Goals for this notebook:
1. Understand NB well enough to make a prediction by hand
2. Use the naive_bayes module in scikit-learn
3. First glimpse at the pandas package for manipulating data

In [None]:
# This tells matplotlib not to try opening a new window for each plot.
%matplotlib inline

import matplotlib.pyplot as plt
import numpy as np
import pandas as pd
from sklearn.datasets import load_iris
from sklearn.naive_bayes import BernoulliNB
from sklearn.naive_bayes import MultinomialNB
from sklearn.naive_bayes import GaussianNB
from sklearn.cross_validation import train_test_split

In [None]:
# Load the data, which is included in sklearn.
iris = load_iris()
print 'Iris target names:', iris.target_names
print 'Iris feature names:', iris.feature_names
X, y = iris.data, iris.target

In [None]:
# Train/test split


## EDA

The iris feature values are real valued measurements in centimeters. Let's look at histograms of each feature.

In [None]:
# Create a new figure and set the figsize argument so we get square-ish plots of the 4 features.
plt.figure(figsize=(15, 3))

# Iterate over the features, creating a subplot with a histogram for each one.
for feature in range(X_train.shape[1]):
    plt.subplot(1, 4, feature+1)
    plt.hist(X_train[:,feature], 20)
    plt.title(iris.feature_names[feature])
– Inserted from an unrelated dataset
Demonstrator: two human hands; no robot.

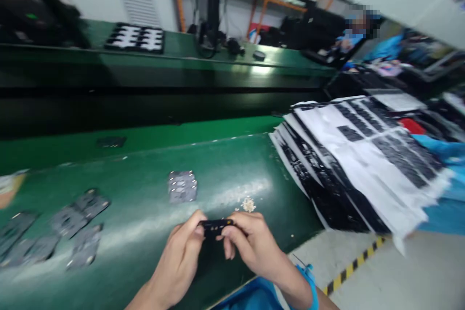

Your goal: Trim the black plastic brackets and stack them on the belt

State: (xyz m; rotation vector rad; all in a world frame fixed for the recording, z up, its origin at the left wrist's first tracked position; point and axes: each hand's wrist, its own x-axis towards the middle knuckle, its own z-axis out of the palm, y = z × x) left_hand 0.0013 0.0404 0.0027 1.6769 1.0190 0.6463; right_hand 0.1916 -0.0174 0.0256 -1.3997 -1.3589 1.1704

To make things simple, let's binarize these feature values. That is, we'll treat each measurement as either "short" or "long". I'm just going to choose a threshold for each feature.

In [None]:
# Define a function that applies a threshold to turn real valued iris features into 0/1 features.
# 0 will mean "short" and 1 will mean "long".
def binarize_iris(data, thresholds=[6.0, 3.0, 2.5, 1.0]):
    # Initialize a new feature array with the same shape as the original data.
    binarized_data = np.zeros(data.shape)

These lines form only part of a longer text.